WHAT IS BEING ASKED — Copy out the entries below exactly as they stand, but only from the line containing "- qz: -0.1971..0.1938" through the line containing "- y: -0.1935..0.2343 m".

DATA RECORDS —
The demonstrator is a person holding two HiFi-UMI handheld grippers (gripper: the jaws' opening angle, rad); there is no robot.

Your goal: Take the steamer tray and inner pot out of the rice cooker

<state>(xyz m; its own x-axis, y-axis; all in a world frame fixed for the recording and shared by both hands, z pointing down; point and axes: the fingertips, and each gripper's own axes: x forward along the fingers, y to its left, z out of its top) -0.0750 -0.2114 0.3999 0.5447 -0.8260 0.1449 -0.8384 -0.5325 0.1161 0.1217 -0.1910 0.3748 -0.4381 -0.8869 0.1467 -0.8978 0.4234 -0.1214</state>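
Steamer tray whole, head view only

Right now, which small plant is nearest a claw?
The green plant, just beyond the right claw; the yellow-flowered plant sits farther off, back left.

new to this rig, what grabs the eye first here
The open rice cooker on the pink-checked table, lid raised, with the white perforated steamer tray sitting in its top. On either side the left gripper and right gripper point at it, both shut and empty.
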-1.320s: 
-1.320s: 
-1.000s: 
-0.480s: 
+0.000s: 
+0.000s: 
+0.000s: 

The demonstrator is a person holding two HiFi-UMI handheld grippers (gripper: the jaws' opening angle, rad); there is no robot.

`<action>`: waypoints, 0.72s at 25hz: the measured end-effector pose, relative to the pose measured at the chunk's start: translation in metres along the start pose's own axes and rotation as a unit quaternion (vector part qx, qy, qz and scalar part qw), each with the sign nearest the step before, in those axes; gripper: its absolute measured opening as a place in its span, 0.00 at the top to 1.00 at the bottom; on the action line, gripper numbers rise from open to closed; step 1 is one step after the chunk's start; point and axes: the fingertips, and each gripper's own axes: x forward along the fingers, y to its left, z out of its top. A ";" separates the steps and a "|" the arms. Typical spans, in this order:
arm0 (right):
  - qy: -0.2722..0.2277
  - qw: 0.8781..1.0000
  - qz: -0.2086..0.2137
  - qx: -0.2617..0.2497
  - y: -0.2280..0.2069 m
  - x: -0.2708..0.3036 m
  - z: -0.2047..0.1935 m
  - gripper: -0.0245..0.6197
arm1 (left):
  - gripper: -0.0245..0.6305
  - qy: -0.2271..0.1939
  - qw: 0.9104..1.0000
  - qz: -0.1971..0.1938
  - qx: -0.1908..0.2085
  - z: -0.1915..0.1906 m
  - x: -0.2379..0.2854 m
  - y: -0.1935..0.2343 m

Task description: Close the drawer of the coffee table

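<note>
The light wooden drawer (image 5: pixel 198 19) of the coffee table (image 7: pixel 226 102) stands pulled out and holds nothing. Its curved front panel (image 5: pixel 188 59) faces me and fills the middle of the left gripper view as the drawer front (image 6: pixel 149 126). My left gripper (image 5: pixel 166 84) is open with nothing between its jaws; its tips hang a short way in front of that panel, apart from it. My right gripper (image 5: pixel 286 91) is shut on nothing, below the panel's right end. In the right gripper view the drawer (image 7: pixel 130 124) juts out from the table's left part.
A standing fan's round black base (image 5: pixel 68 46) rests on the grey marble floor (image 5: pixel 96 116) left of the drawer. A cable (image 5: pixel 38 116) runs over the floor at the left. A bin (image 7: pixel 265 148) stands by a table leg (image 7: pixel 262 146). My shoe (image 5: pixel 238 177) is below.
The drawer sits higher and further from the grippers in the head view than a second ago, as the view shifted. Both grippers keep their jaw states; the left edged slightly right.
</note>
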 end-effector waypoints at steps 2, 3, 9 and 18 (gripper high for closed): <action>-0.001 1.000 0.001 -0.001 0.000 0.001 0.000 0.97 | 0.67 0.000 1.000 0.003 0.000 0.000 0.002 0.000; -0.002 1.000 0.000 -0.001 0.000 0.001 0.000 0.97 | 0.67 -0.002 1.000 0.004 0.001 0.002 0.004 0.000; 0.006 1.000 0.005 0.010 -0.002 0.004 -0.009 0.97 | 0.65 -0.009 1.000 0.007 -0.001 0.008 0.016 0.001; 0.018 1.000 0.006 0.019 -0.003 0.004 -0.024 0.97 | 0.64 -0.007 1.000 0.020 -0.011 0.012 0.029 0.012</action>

RESULT FOR THIS TASK —
  - qz: -0.1971..0.1938
  - qx: -0.1908..0.2085
  - z: -0.1915..0.1906 m
  - x: -0.2379..0.2854 m
  - y: -0.1935..0.2343 m

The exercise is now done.